Padahal, pada akhir Juni, Presiden Amerika Serikat Donald Trump dan pemimpin Korut Kim Jong Un bertemu secara mendadak di Zona Demiliteriasasi wilayah perbatasan yang membagi Korsel dan Korut. Kedua pihak sepakat melanjutkan pembicaraan denuklirisasi di tingkat kerja.
Mengomentari reaksi dunia atas uji coba rudal pada pekan lalu, Korut menegaskan peluncuran itu sebagai peringatan serius terhadap Korsel yang akan melanjutkan latihan perang bersama AS di semenanjung. Latihan akan dimulai pada pekan depan.
Ironisnya, Presiden Donald Trump menganggap uji coba itu sebagai hal biasa dan tak mempermasalahkannya. Menurut dia, peringatan yang disampaikan Kim ditujukan kepada Korsel dan tidak mengancam keamanan negaranya. Saat ini ada 30.000 pasukan AS berada di Korsel untuk menjaga negara itu dari potensi serangan Korut sejak perang pada 1950-an.
"Dia (Kim) tidak mengirim peringatan kepada AS. Mereka punya perselisihan sendiri, kedua negara itu punya masalah sendiri," cuit Trump, saat itu.
Media The Korea Times dalam editorialnya mengecam pernyataan Trump dengan menyebutnya sebagai "kebodohan yang disengaja".

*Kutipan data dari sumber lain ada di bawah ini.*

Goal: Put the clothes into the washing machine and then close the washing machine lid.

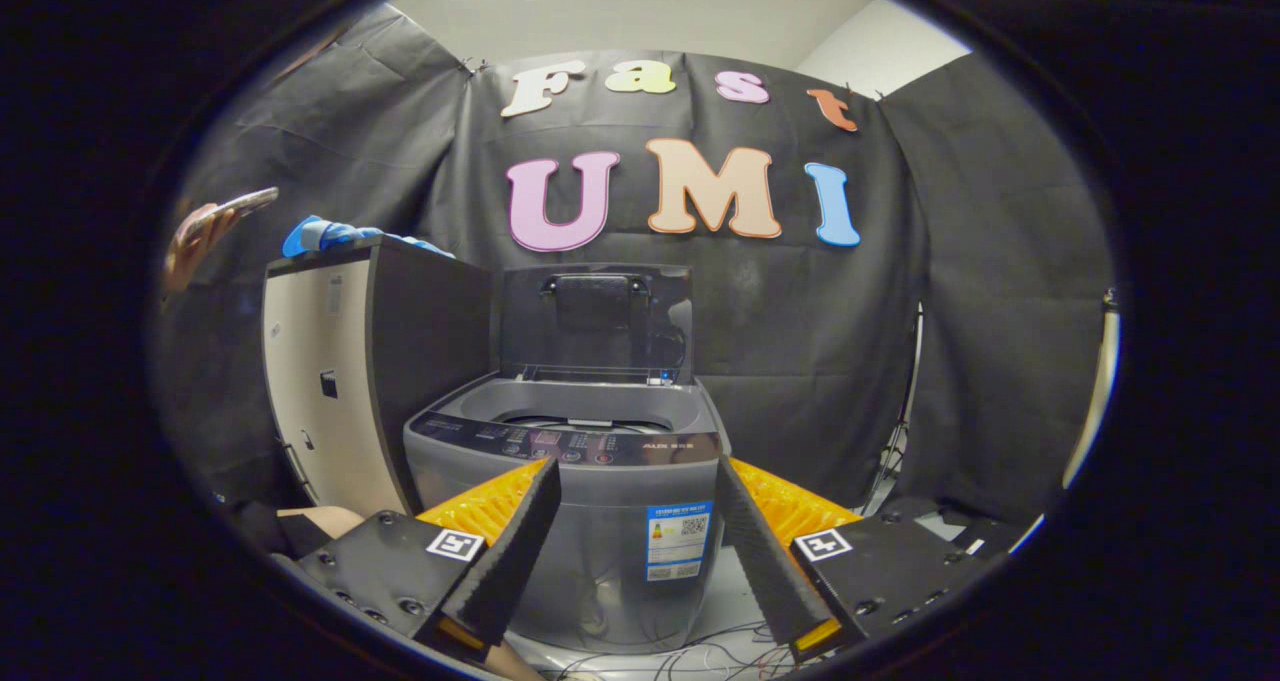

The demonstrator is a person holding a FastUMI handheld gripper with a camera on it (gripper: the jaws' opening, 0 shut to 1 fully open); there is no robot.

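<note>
Grey washing machine (590,481) just ahead of gripper (640,551), jaws spread apart and empty, lid (596,323) upright behind tub, blue cloth (330,233), possibly clothes, on cabinet (370,361) beside machine

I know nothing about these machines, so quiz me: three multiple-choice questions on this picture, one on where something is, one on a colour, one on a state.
1. Where does the blue cloth lie?
A. On top of the cabinet beside the washing machine
B. Inside the drum
C. Between the fingers of the tool

2. What colour is the washing machine's body?
A. White
B. Grey
C. Red

3. How is the washing machine lid?
A. Shut flat
B. Taken off and lying on the floor
C. Raised, standing upright at the back

Answers:
1. A: the blue cloth rests on the cabinet left of the washing machine.
2. B: its front and top are grey.
3. C: the lid stands up behind the opening, while the tool is open, with nothing between its fingers.
</note>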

"(Trump) Memberi kesan bahwa dia tidak keberatan dengan peluncuran rudal selama itu jarak pendek, dan tidak mengancam AS. Cara berpikir seperti itu membuat frustrasi dan berbahaya. Yang terpenting, dia memberi sinyal yang salah kepada Korut bahwa AS tidak akan ikut campur selama (rudal) tidak menargetkan wilayah AS. Bagaimana dengan sekutu AS di Asia?" demikian sekelumit isi editorial.